FP support
Stuart Swales (8827) 1257 posts |
It might help if we can persuade our compiler-maintaining friends to have the compiler predefine a suitable macro if -apcs /softfp is specified, much as it already does for __APCS_32, __APCS_NOFP etc. |
Stuart Swales (8827) 1257 posts |
If you think that this is a worthwhile thing, I will press on with it. It may be that implementing more of the calls which still go to the SharedCLibrary (which always executes FPA) with VFP alternatives might further help RiscOSM. It can only improve overall! |
Sprow (202) 1129 posts |
Try |
Matthew Phillips (473) 690 posts |
It certainly gives a worthwhile speed improvement at very little cost in terms of altering source code. |
Chris Evans (457) 1614 posts |
There in lies the problem. Which group is the majority? I’m sure that most RISC OS users who regularly use it are doing so on an Iyonix or earlier, though many of them do not update their software.

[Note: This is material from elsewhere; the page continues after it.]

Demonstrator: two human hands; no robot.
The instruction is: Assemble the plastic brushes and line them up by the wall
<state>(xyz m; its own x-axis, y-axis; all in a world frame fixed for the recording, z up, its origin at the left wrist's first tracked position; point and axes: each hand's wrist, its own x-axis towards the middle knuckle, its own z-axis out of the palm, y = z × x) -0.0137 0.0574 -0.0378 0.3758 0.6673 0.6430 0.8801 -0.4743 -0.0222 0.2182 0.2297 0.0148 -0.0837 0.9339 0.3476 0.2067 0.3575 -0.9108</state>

Which group is larger I don’t know! |
Stuart Swales (8827) 1257 posts |
Thanks – that one wasn’t anywhere near where
If they’re not going to update their software, they won’t ever get to see any improvements! |
Matthew Phillips (473) 690 posts |
Just looking at the practicalities of issuing software in two forms, with/without the softfp solution. Obviously we could just offer two downloads, but if we wanted to offer a single download that automatically loaded the correct !RunImage, what is the easiest way from a !Run file of working out whether VFP is supported? RMEnsure VFPSupport and note whether it’s available? Or can a machine with no VFP still have a VFPSupport module? I see in apcs_softpcs.c that you try VFPSupport_CheckContext, so if it is necessary to go a bit further than RMEnsure to be able to be sure, perhaps a bit of BASIC or a Utility that checks that SWI and sets a system variable for the !Run file to pick up would be sensible. |
Stuart Swales (8827) 1257 posts |
The VFPSupport module will refuse to initialise unless suitable hardware is present, so I’d use that. If in the future someone was crazy enough (I hope not, it would be a hell of a lot of work for very little benefit) to implement a VFPSupport module to support emulation of VFP instructions on non-VFP hardware systems, it would might then sensible to do further checks. [Sorry not to respond earlier but the forum seems a bit wonky at present in indicating new content for me.] |
Stuart Swales (8827) 1257 posts |
Trying to drag another thread (https://www.riscosopen.org/forum/forums/1/topics/16885?page=1#posts-128438) on topic, I shall repost these points here: We need to prod some vendors (are you listening?) into updating their VFPSupport modules: to at least 0.16 (28 Jun 2021) [which adds elementary function acceleration using VFP: and ideally to 0.17 (03 Nov 2021) [pow bug fix with NaNs: It’s not just RiscOSM that benefits from newer VFPSupport, BASIC VI VFP does too:
OK, so I got round to building the current VFPSupport 0.17 module from the ROOL source for RPi and ARMX6: https://www.croftnuisk.co.uk/coltsoft-downloads/other/vfpsupport-0_17.zip Though, as before, I would recommend using an updated nightly ROM if possible.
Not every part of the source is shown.